De hecho, existen ya trabajos pioneros en el mundo financiero, donde el concepto de ‘fairness’ está explícitamente codificado en la inteligencia artificial diseñada; y por lo tanto es medible y auditable. Un ejemplo de ello es el trabajo ‘Reinforcement Learning for Fair Dynamic Pricing‘, llevado a cabo por BBVA Data & Analytics. En este artículo, los científicos de datos de BBVA detallan cómo se realiza un proceso de asignación de precio dinámico (conocido como ‘dynamic pricing’) a través de un modelo de IA que incluye “principios de justicia basados en la equidad” para evitar la discriminación. En el trabajo, los científicos proponen una métrica destinada a analizar “cómo de justas” son las políticas de precio aplicadas en tiempo real e integrar estas medidas en el proceso de optimización. Por lo tanto, gracias al trabajo es posible controlar y auditar la justicia del algoritmo en cada instante.

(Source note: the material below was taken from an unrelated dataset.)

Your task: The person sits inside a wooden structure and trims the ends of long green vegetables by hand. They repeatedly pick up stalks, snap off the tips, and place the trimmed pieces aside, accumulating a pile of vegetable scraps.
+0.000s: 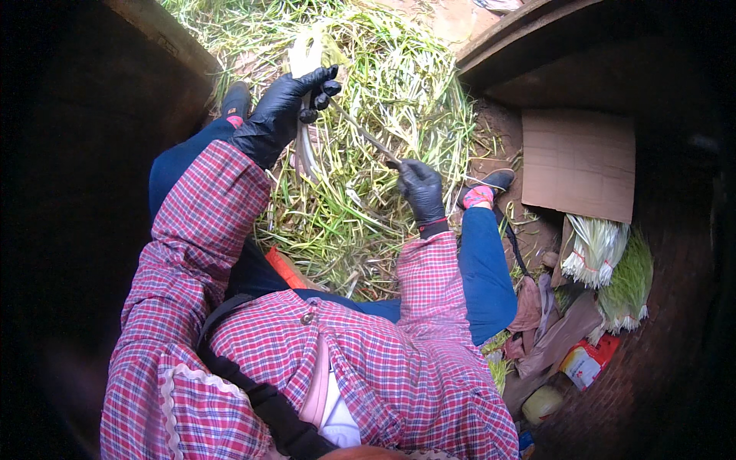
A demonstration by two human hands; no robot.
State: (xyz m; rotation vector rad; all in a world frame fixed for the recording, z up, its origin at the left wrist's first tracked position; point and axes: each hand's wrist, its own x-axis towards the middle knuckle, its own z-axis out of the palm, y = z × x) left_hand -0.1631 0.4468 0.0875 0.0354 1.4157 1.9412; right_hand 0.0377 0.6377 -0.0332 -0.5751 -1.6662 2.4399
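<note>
My left hand [285, 107], in a black glove, is closed around a bundle of pale, leek-like stalks [305, 55]. The white part sticks out above the fist, and thin stalks hang below it. A thin brownish strand [366, 136] runs taut from the bundle down to the right. My right hand [420, 188], also black-gloved, pinches the far end of that strand. Beneath both hands lies a wide heap of loose green and yellowish leaves [376, 77]. Where the strand meets the bundle is hidden behind my left fingers.
Dark wooden panels rise at the left [165, 42] and upper right [529, 31]. At the right, a cardboard sheet [579, 161] stands above tied bundles of white stalks [594, 249] and green stalks [627, 284]. A red-and-white packet [589, 360] lies below them. My legs are spread around the heap.
</note>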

Por tanto, los algoritmos son como una pócima con muchos ingredientes: el gusto de la mayoría, un puñado de personalización y nuevas consideraciones, como el criterio de ‘fairness’, para evitar distorsiones.

Castells compara el trabajo de desarrollar un algoritmo de recomendación con el de fabricar un prototipo de un coche con miles de tuercas que se van ajustando poco a poco, incluso en condiciones reales. “La empresa tecnológica que se llevará el gato al agua será la que tenga los ingenieros más brillantes detrás de sus algoritmos y al mismo tiempo se pueda permitir más trabajo de supervisión, de ajuste, de corrección”, pronostica.

BBVA Data & Analytics también realizó recientemente una pieza de divulgación centrada en explicar cómo funcionan los distintos sistemas de recomendación en las conocidas plataformas digitales y cuál podrá ser su posible extensión a otros sectores de actividad. El resultado fue ‘RecSys, una recomendación en la era del machine learning’, un trabajo en forma de ‘fábula moderna’ que explora la posibilidad de que los algoritmos encuentren entre los datos “conexiones inesperadas” para ofrecer a los usuarios recomendaciones basadas en “relaciones no lineales” que puedan recoger de forma más precisa la forma en la que las personas relacionan conceptos.